Don’t let evil get the best of you, but conquer evil by doing good.

This is long overdue. It’s just taken me awhile to get this one together.

2015 came to a close with the feeling that evil was running rampant. Peruse my blog a bit and you’ll see my thoughts on the goings on of the world these last few months. Then, just days after Christmas I learned from a childhood friend that her sister (also close to me in childhood) lost her battle with depression, leaving her family, her three young children bereft. In the current culture of mud slinging and blame, hate and bigotry, it certainly feels like evil is getting the upper hand.
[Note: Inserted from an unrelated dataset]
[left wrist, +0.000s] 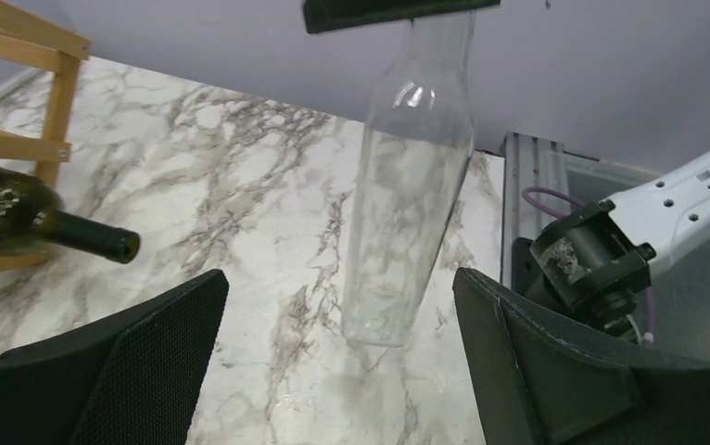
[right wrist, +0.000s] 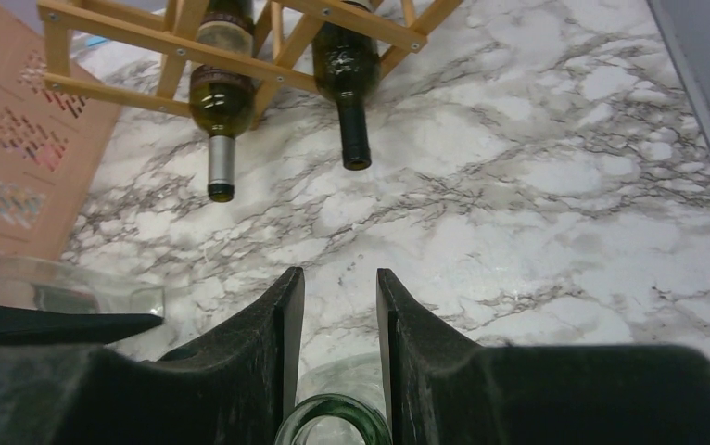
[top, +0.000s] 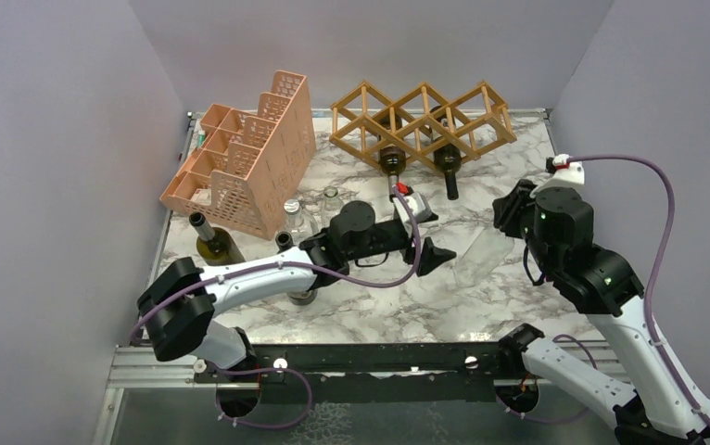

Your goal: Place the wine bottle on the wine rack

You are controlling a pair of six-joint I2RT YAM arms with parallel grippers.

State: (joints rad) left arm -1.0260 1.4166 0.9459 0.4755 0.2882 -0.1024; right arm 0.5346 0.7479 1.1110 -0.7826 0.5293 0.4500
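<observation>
A clear glass wine bottle point(top: 484, 258) hangs tilted from my right gripper point(top: 511, 211), its base low over the marble. The right wrist view shows the right gripper point(right wrist: 337, 278) shut on the neck just below the greenish mouth point(right wrist: 333, 428). My left gripper point(top: 435, 247) is open and empty, just left of the bottle. In the left wrist view the bottle point(left wrist: 407, 204) stands ahead of the spread left gripper point(left wrist: 342, 371). The wooden wine rack point(top: 421, 120) stands at the back and holds two dark bottles point(top: 391, 162) point(top: 448, 162).
A pink perforated organizer point(top: 245, 162) stands back left. Dark bottles point(top: 212, 243) and small clear jars point(top: 293, 218) sit by the left arm. Grey walls enclose the table on three sides. The racked bottle necks point(right wrist: 220, 167) point(right wrist: 355, 139) stick out toward the arms.
</observation>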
And while I know that this is not true in the end, it is easy to be overwhelmed.

Then, the other morning I read this: “Don’t let evil get the best of you, but conquer evil by doing good” (Romans 12:21, NLT).
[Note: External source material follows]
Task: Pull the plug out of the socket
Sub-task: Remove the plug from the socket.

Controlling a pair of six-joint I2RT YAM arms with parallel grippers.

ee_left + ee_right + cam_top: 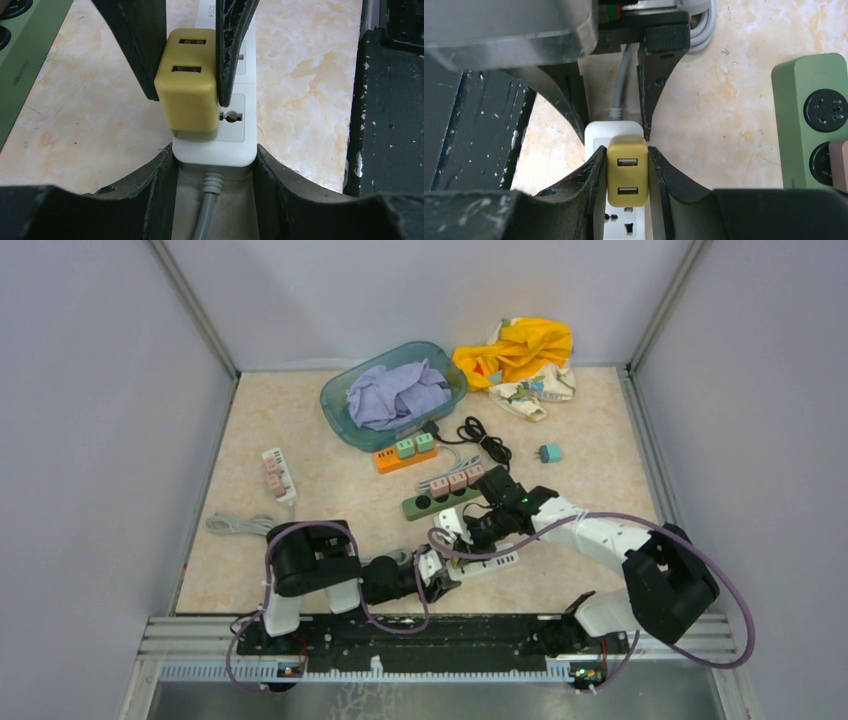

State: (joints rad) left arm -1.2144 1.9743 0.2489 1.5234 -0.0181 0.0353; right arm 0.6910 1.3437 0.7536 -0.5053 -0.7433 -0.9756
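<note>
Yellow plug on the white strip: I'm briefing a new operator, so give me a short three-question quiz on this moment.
1. True or false: the right gripper is shut on the yellow plug.
2. What does the left gripper clamp? A) the white power strip B) the green power strip C) the blue basket
3. Fill in: the plug's face shows ___ USB ports.

Key: 1 true; 2 A; 3 two.
</note>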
Do good. That’s it. There’s no grand gesture required to overcome evil, just to do good. And so alongside my word for the year, discipline, this has become my prayer for this year: God, help me to do good.

As the mother of two small children I can’t just drop and volunteer, I don’t have tons of money to donate, but I can seek opportunities to do good. I can help a friend who needs childcare in a pinch, send a note of encouragement, stop and hold the door, just pay it forward. I’m not naïve. This will not bring an end to institutionalized racism. It will not bring ISIS to its knees. It will not make Donald Trump humble and speechless. It will draw me closer to my neighbor and it may help them to do likewise.

And really, that’s all we can do—seek opportunity to do good and go from there. The people who spearhead charities and start programs and ministries that make incredible impacts on their community and the world —you know, the ones featured in documentaries and movies—all began with someone looking for an opportunity to do good and then following through with it.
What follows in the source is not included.